Act 150 makes it illegal to own, purchase, install, manufacture or sell license plate reversal devices. Those who violate the law could face a $2,000 fine under the law, which passed unanimously in the House of Representatives and the Senate, with final approval in the Senate on November 13.

State Reps. Pat Gallagher (D-Philadelphia) and Greg Scott (D-Montgomery), who co-sponsored the legislation, said it resolves ambiguities in existing law about whether the devices are legal.

With the passage of the law, Pennsylvania joins a growing number of states to explicitly ban license plate flippers, which Gallagher and Scott say could prevent vehicles from being identified to avoid tolls and tickets or for more nefarious reasons.

“House Bill 2426 represents an important step toward accountability on our roadways,” Scott said. “By banning these devices statewide, we are closing a loophole and strengthening public safety across Pennsylvania.”

Philadelphia Mayor Cherelle Parker, a Democrat, signed similar legislation in April.

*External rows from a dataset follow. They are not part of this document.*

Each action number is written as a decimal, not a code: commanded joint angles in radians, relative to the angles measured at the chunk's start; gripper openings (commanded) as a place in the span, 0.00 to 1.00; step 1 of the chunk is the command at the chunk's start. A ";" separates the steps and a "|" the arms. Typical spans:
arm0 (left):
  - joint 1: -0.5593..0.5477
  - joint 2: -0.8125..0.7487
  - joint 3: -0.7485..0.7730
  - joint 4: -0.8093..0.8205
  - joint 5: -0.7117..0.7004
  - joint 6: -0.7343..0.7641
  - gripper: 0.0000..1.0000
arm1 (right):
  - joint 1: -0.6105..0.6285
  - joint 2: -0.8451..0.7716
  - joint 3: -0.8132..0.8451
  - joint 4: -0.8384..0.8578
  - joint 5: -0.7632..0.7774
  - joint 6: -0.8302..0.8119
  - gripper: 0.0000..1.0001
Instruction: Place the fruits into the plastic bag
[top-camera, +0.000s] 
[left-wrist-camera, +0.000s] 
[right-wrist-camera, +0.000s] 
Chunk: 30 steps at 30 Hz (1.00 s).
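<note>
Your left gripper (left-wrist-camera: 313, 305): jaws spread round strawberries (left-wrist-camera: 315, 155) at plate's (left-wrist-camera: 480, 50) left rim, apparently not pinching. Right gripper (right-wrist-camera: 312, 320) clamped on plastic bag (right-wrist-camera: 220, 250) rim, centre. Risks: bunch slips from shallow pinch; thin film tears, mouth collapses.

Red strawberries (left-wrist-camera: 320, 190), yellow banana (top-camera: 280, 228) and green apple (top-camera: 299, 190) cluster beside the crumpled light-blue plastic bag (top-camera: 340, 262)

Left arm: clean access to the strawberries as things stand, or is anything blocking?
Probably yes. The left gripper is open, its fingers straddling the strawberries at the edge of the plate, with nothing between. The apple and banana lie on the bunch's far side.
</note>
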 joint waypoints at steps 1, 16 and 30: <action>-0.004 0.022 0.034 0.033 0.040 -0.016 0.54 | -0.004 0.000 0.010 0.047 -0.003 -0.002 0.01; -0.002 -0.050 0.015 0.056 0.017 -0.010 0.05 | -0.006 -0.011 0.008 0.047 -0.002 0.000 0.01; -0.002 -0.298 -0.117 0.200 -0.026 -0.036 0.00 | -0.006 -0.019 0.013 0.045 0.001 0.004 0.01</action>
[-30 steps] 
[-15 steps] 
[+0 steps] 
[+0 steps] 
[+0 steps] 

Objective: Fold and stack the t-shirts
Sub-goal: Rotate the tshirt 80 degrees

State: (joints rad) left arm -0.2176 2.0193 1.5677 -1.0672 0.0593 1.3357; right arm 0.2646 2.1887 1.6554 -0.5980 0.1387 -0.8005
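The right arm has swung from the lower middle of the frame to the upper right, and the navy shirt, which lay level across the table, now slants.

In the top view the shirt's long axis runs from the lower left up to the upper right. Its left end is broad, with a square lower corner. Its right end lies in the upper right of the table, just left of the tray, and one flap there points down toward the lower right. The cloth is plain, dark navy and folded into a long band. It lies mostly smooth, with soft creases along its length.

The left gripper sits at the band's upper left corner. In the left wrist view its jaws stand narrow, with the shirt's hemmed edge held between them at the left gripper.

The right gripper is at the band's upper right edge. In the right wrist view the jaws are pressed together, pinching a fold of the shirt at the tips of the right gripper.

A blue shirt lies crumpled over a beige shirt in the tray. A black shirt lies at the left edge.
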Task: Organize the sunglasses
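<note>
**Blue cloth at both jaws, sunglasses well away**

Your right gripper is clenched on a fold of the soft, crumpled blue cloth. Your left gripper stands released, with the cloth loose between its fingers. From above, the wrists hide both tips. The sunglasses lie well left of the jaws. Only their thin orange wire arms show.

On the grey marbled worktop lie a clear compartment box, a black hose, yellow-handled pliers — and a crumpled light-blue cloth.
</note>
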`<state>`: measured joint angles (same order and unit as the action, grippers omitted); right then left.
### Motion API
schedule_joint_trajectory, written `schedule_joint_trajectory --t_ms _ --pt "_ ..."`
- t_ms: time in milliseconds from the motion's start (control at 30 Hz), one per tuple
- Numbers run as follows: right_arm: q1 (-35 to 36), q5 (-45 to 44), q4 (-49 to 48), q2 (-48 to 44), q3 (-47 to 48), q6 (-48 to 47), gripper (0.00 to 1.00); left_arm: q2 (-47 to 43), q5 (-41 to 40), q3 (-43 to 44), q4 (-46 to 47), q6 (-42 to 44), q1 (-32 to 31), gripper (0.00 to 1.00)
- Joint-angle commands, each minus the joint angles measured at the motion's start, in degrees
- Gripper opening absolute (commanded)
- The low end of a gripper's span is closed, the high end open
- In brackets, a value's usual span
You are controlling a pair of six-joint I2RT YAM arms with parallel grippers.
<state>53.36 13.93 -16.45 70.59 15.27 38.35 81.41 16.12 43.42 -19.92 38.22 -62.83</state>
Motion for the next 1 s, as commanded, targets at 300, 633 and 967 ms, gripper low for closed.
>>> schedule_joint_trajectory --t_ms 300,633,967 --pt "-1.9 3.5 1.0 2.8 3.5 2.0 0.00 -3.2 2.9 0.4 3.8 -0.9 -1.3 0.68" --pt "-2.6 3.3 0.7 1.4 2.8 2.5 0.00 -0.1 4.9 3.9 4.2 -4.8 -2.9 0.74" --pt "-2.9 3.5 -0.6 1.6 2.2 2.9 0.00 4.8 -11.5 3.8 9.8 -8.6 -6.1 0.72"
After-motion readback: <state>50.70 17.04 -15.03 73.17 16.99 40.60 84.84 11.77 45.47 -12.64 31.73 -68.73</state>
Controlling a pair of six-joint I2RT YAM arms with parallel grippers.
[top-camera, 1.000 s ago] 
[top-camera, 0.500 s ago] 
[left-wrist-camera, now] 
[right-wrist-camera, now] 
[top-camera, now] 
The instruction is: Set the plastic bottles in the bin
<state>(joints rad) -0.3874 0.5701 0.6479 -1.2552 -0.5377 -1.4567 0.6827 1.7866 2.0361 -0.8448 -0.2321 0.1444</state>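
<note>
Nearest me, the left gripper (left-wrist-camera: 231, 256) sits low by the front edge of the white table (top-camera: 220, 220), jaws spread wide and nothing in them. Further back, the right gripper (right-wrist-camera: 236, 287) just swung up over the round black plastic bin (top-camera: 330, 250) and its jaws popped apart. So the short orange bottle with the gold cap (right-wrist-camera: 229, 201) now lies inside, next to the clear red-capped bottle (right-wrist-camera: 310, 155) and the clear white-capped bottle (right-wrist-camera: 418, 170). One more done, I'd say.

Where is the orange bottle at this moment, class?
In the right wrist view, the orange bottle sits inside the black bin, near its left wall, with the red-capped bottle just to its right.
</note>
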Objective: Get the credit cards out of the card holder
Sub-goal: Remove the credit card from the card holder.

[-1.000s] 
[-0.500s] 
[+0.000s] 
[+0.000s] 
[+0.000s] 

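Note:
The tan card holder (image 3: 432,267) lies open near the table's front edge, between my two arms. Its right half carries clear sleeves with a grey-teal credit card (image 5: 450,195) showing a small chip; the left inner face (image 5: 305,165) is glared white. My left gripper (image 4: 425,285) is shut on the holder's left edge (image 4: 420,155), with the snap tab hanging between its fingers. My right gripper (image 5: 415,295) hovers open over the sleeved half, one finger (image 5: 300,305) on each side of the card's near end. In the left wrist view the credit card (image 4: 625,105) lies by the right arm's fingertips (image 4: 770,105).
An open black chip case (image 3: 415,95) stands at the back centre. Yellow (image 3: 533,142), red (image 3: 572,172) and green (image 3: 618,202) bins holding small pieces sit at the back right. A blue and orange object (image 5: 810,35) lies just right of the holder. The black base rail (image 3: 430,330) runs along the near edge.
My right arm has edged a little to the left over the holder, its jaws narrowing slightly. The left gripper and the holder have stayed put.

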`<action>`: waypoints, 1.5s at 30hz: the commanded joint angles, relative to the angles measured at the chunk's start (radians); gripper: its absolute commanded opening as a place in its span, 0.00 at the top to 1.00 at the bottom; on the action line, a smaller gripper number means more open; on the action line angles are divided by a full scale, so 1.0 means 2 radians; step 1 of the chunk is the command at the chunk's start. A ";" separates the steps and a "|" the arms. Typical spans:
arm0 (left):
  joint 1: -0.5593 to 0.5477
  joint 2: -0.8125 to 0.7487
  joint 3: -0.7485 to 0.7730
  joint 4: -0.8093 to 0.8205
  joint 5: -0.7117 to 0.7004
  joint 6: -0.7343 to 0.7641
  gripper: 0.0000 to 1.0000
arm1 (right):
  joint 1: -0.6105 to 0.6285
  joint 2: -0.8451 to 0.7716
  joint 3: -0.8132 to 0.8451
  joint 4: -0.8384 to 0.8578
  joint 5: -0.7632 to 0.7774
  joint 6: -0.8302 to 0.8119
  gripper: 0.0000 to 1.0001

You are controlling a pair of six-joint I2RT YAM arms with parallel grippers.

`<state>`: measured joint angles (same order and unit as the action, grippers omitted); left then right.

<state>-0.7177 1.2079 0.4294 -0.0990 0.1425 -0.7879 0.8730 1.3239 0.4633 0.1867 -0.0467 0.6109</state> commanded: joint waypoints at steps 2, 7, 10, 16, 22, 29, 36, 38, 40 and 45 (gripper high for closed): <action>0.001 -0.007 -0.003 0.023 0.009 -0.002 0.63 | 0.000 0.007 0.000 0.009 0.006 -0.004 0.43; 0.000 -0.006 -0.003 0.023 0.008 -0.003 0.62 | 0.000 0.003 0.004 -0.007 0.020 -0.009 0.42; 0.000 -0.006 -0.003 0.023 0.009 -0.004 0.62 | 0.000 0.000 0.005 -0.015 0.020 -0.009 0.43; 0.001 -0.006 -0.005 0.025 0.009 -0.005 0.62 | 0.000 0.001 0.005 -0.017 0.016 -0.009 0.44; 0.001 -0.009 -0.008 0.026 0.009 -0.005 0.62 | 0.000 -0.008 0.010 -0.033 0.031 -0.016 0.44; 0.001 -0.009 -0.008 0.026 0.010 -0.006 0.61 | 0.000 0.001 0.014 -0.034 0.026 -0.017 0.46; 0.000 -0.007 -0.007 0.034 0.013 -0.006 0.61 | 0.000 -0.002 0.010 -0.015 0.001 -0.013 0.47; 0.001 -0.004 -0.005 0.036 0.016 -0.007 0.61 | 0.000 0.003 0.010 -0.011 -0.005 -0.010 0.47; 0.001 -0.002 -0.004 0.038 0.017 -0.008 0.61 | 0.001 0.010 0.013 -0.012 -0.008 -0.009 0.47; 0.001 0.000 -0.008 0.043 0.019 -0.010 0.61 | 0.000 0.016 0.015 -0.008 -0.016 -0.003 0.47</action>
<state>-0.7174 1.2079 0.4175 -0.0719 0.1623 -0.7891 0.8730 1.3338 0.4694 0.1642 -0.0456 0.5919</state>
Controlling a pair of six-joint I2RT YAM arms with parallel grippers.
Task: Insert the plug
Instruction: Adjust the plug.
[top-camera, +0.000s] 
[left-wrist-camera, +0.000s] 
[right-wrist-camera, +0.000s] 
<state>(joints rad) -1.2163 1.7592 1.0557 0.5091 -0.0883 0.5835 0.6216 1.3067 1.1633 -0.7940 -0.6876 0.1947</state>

Philadelphia recently stepped up enforcement of traffic laws on major thoroughfares through the use of red light cameras and speed cameras, after an investigation by the city’s transportation department found a dramatic reduction in fatalities and pedestrian accidents on Roosevelt Boulevard, one of the city’s most dangerous thoroughfares. state, demonstrated.

Shapiro signed legislation last year allowing the expansion of automatic enforcement in Philadelphia, on the Pennsylvania Turnpike and through cameras mounted on school buses to catch drivers who ignore bus-mounted stop signs.

The Pennsylvania Turnpike Commission has also struggled with it toll evasion after switching to automatic tolling systemwide in 2020. A commission spokesperson told Capital-Star on Tuesday that intentionally obscured license plates are a minor factor in uncollected tolls. They accounted for 3 in 10,000 vehicles using the toll road between September 2023 and August 2024, press secretary Marissa Orbanek said.

“This means that a person has deliberately covered a license plate in some way and may contain a license plate flipper,” Orbanek said.